EXERCISE INSTRUCTIONS: Emit the data below verbatim, stripping out any pictures.
━━━━━━━━━━━━━━━━
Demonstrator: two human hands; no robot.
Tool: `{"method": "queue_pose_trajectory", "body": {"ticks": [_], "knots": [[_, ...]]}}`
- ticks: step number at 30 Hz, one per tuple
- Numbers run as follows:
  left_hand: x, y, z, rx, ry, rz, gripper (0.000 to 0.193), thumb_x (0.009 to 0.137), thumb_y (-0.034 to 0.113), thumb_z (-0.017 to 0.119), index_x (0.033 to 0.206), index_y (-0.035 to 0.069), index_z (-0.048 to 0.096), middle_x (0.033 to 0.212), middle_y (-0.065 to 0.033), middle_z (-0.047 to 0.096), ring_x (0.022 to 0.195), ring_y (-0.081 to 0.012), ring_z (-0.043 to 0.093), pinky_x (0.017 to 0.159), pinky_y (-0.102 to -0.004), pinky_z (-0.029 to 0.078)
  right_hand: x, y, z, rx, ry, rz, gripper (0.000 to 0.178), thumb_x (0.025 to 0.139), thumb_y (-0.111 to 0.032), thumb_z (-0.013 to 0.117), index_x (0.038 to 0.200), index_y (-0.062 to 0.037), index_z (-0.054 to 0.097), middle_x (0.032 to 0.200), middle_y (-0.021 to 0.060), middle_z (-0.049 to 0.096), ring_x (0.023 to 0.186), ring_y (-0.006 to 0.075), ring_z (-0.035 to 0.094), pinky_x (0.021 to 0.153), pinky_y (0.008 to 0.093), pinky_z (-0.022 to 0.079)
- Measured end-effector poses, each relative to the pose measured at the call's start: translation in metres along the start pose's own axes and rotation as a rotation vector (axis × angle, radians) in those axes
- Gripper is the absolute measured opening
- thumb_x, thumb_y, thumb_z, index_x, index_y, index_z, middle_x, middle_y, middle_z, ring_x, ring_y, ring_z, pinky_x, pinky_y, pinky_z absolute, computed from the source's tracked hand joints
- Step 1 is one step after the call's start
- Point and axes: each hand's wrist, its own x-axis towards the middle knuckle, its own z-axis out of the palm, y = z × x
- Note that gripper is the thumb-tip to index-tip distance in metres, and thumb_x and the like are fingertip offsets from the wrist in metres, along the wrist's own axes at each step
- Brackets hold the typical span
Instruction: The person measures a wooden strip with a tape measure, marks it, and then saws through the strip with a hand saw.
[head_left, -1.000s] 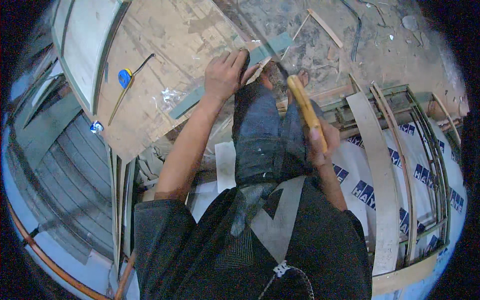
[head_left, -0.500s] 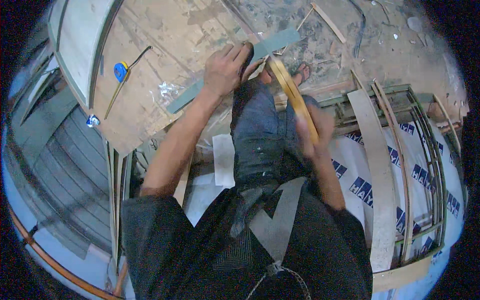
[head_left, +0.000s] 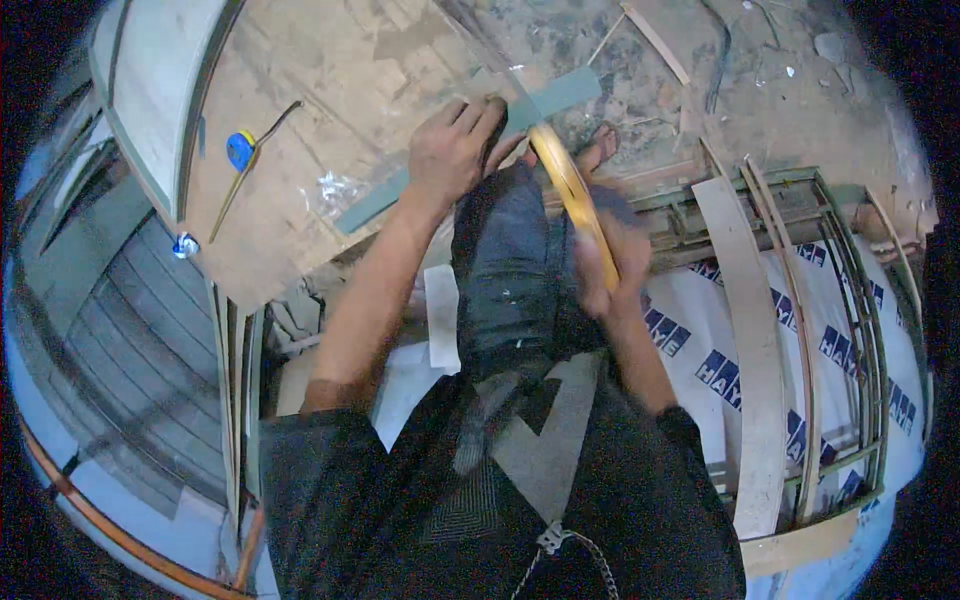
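Observation:
A long grey-green strip [head_left: 565, 93] lies at a slant across the wooden board, over my knee. My left hand [head_left: 452, 150] is closed over its middle, fingers curled on top and thumb toward the saw. In my right hand [head_left: 612, 262], blurred by motion, is a yellow tool that looks like a hacksaw [head_left: 565, 180]. Its far end meets the strip just right of my left hand. The cutting edge cannot be made out.
A blue and yellow tape measure [head_left: 240, 150] lies on the board [head_left: 330, 100] at left. A pale framed panel [head_left: 150, 90] stands beyond it. To the right, a metal frame [head_left: 875, 400] and a long pale strip [head_left: 745, 350] rest on printed white sheeting. Thin offcuts [head_left: 657, 45] lie on the floor.
My right hand and the yellow hacksaw have shifted slightly left and toward the strip. My left hand stays on the strip, which has barely moved.

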Motion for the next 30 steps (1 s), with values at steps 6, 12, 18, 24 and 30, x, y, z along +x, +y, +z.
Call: {"method": "queue_pose_trajectory", "body": {"ticks": [6, 12, 18, 24, 30], "knots": [[0.010, 0.005, 0.003, -0.067, -0.033, 0.019, 0.035, 0.075, 0.034, 0.066, 0.096, 0.007, 0.057, 0.083, -0.0027, 0.057, 0.071, -0.0183, 0.057, 0.056, -0.0303, 0.049, 0.010, -0.007, -0.009, 0.033, 0.036, 0.063, 0.039, 0.079, -0.035, 0.059, 0.100, -0.0020, 0.062, 0.061, 0.0131, 0.056, 0.049, 0.0276, 0.057, 0.047, 0.0357, 0.043], [0.005, 0.000, 0.003, -0.072, -0.070, -0.084, 0.038, 0.075, 0.032, 0.068, 0.100, 0.006, 0.057, 0.089, -0.0084, 0.061, 0.071, -0.0251, 0.060, 0.057, -0.0337, 0.050, -0.030, -0.001, -0.017, 0.181, 0.056, 0.041, 0.036, 0.083, -0.034, 0.051, 0.080, 0.0010, 0.060, 0.056, 0.0092, 0.049, 0.044, 0.0245, 0.045, 0.044, 0.0338, 0.034], [0.008, 0.001, 0.000, -0.120, -0.127, -0.021, 0.040, 0.074, 0.032, 0.067, 0.102, 0.005, 0.057, 0.090, -0.0078, 0.061, 0.076, -0.0251, 0.060, 0.058, -0.0342, 0.050, 0.048, -0.014, -0.005, 0.293, 0.015, 0.107, 0.033, 0.081, -0.030, 0.057, 0.097, -0.0017, 0.062, 0.063, 0.0128, 0.059, 0.052, 0.0289, 0.059, 0.049, 0.0355, 0.046], [-0.005, -0.002, 0.003, 0.021, -0.170, 0.037, 0.039, 0.073, 0.039, 0.066, 0.097, 0.008, 0.060, 0.094, -0.0028, 0.059, 0.076, -0.0186, 0.057, 0.056, -0.0299, 0.049, -0.014, -0.007, -0.009, 0.164, 0.013, 0.060, 0.022, 0.080, -0.024, 0.056, 0.085, -0.0036, 0.060, 0.057, 0.0124, 0.053, 0.047, 0.0299, 0.055, 0.045, 0.0360, 0.042], [0.004, 0.002, -0.001, 0.014, -0.128, 0.057, 0.040, 0.073, 0.038, 0.067, 0.098, 0.008, 0.059, 0.092, -0.0036, 0.059, 0.073, -0.0194, 0.056, 0.055, -0.0299, 0.049, 0.005, -0.019, -0.006, 0.255, 0.123, 0.035, 0.018, 0.079, -0.020, 0.058, 0.069, -0.0060, 0.052, 0.055, 0.0125, 0.049, 0.046, 0.0314, 0.052, 0.045, 0.0363, 0.040]]}}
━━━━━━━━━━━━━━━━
SOLUTION TO THIS TASK:
Demonstrator: two human hands; no robot.
Tool: `{"method": "queue_pose_trajectory", "body": {"ticks": [_], "knots": [[_, ...]]}}`
- ticks: step number at 30 Hz, one per tuple
- Numbers run as follows:
  left_hand: x, y, z, rx, ry, rz, gripper (0.000 to 0.193), thumb_x (0.009 to 0.137), thumb_y (-0.034 to 0.113), thumb_z (-0.017 to 0.119), index_x (0.033 to 0.206), index_y (-0.035 to 0.069), index_z (-0.048 to 0.096), middle_x (0.033 to 0.212), middle_y (-0.065 to 0.033), middle_z (-0.047 to 0.096), ring_x (0.022 to 0.195), ring_y (-0.081 to 0.012), ring_z (-0.043 to 0.093), pinky_x (0.017 to 0.159), pinky_y (-0.102 to -0.004), pinky_z (-0.029 to 0.078)
  right_hand: x, y, z, rx, ry, rz, gripper (0.000 to 0.178), thumb_x (0.025 to 0.139), thumb_y (-0.111 to 0.032), thumb_z (-0.013 to 0.117), index_x (0.038 to 0.200), index_y (-0.062 to 0.037), index_z (-0.054 to 0.097), middle_x (0.032 to 0.200), middle_y (-0.021 to 0.060), middle_z (-0.049 to 0.096), ring_x (0.023 to 0.186), ring_y (-0.006 to 0.075), ring_z (-0.035 to 0.094), pinky_x (0.021 to 0.153), pinky_y (0.008 to 0.093), pinky_z (-0.022 to 0.079)
- Measured end-effector poses, each relative to the pose measured at the call's start: translation in metres along the start pose's own axes and rotation as a rotation vector (axis × angle, radians) in those axes
- Gripper is the absolute measured opening
- thumb_x, thumb_y, thumb_z, index_x, index_y, index_z, middle_x, middle_y, middle_z, ring_x, ring_y, ring_z, pinky_x, pinky_y, pinky_z absolute, computed from the source's tracked hand joints
- Step 1 is one step after the call's start
- Point and axes: each hand's wrist, its own x-axis towards the middle knuckle, its own z-axis out of the palm, y = z × x
- Note that gripper is the thumb-tip to index-tip distance in metres, and thumb_x and the like are fingertip offsets from the wrist in metres, along the wrist's own axes at each step
- Brackets hold the typical span
Instruction: The person measures a wooden strip with a tape measure, marks it, and then saws through the strip with a hand saw.
[head_left, -1.000s] 
[head_left, -0.500s] 
[head_left, +0.000s] 
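Observation:
A long grey-green strip [head_left: 565, 93] lies at a slant across the wooden board, over my knee. My left hand [head_left: 452, 150] is closed over its middle, fingers curled on top and thumb toward the saw. In my right hand [head_left: 612, 262], blurred by motion, is a yellow tool that looks like a hacksaw [head_left: 565, 180]. Its far end meets the strip just right of my left hand. The cutting edge cannot be made out.
A blue and yellow tape measure [head_left: 240, 150] lies on the board [head_left: 330, 100] at left. A pale framed panel [head_left: 150, 90] stands beyond it. To the right, a metal frame [head_left: 875, 400] and a long pale strip [head_left: 745, 350] rest on printed white sheeting. Thin offcuts [head_left: 657, 45] lie on the floor.
My right hand and the yellow hacksaw have shifted slightly left and toward the strip. My left hand stays on the strip, which has barely moved.
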
Motion for the next 30 steps (1 s), with values at steps 6, 12, 18, 24 and 30, x, y, z along +x, +y, +z.
Call: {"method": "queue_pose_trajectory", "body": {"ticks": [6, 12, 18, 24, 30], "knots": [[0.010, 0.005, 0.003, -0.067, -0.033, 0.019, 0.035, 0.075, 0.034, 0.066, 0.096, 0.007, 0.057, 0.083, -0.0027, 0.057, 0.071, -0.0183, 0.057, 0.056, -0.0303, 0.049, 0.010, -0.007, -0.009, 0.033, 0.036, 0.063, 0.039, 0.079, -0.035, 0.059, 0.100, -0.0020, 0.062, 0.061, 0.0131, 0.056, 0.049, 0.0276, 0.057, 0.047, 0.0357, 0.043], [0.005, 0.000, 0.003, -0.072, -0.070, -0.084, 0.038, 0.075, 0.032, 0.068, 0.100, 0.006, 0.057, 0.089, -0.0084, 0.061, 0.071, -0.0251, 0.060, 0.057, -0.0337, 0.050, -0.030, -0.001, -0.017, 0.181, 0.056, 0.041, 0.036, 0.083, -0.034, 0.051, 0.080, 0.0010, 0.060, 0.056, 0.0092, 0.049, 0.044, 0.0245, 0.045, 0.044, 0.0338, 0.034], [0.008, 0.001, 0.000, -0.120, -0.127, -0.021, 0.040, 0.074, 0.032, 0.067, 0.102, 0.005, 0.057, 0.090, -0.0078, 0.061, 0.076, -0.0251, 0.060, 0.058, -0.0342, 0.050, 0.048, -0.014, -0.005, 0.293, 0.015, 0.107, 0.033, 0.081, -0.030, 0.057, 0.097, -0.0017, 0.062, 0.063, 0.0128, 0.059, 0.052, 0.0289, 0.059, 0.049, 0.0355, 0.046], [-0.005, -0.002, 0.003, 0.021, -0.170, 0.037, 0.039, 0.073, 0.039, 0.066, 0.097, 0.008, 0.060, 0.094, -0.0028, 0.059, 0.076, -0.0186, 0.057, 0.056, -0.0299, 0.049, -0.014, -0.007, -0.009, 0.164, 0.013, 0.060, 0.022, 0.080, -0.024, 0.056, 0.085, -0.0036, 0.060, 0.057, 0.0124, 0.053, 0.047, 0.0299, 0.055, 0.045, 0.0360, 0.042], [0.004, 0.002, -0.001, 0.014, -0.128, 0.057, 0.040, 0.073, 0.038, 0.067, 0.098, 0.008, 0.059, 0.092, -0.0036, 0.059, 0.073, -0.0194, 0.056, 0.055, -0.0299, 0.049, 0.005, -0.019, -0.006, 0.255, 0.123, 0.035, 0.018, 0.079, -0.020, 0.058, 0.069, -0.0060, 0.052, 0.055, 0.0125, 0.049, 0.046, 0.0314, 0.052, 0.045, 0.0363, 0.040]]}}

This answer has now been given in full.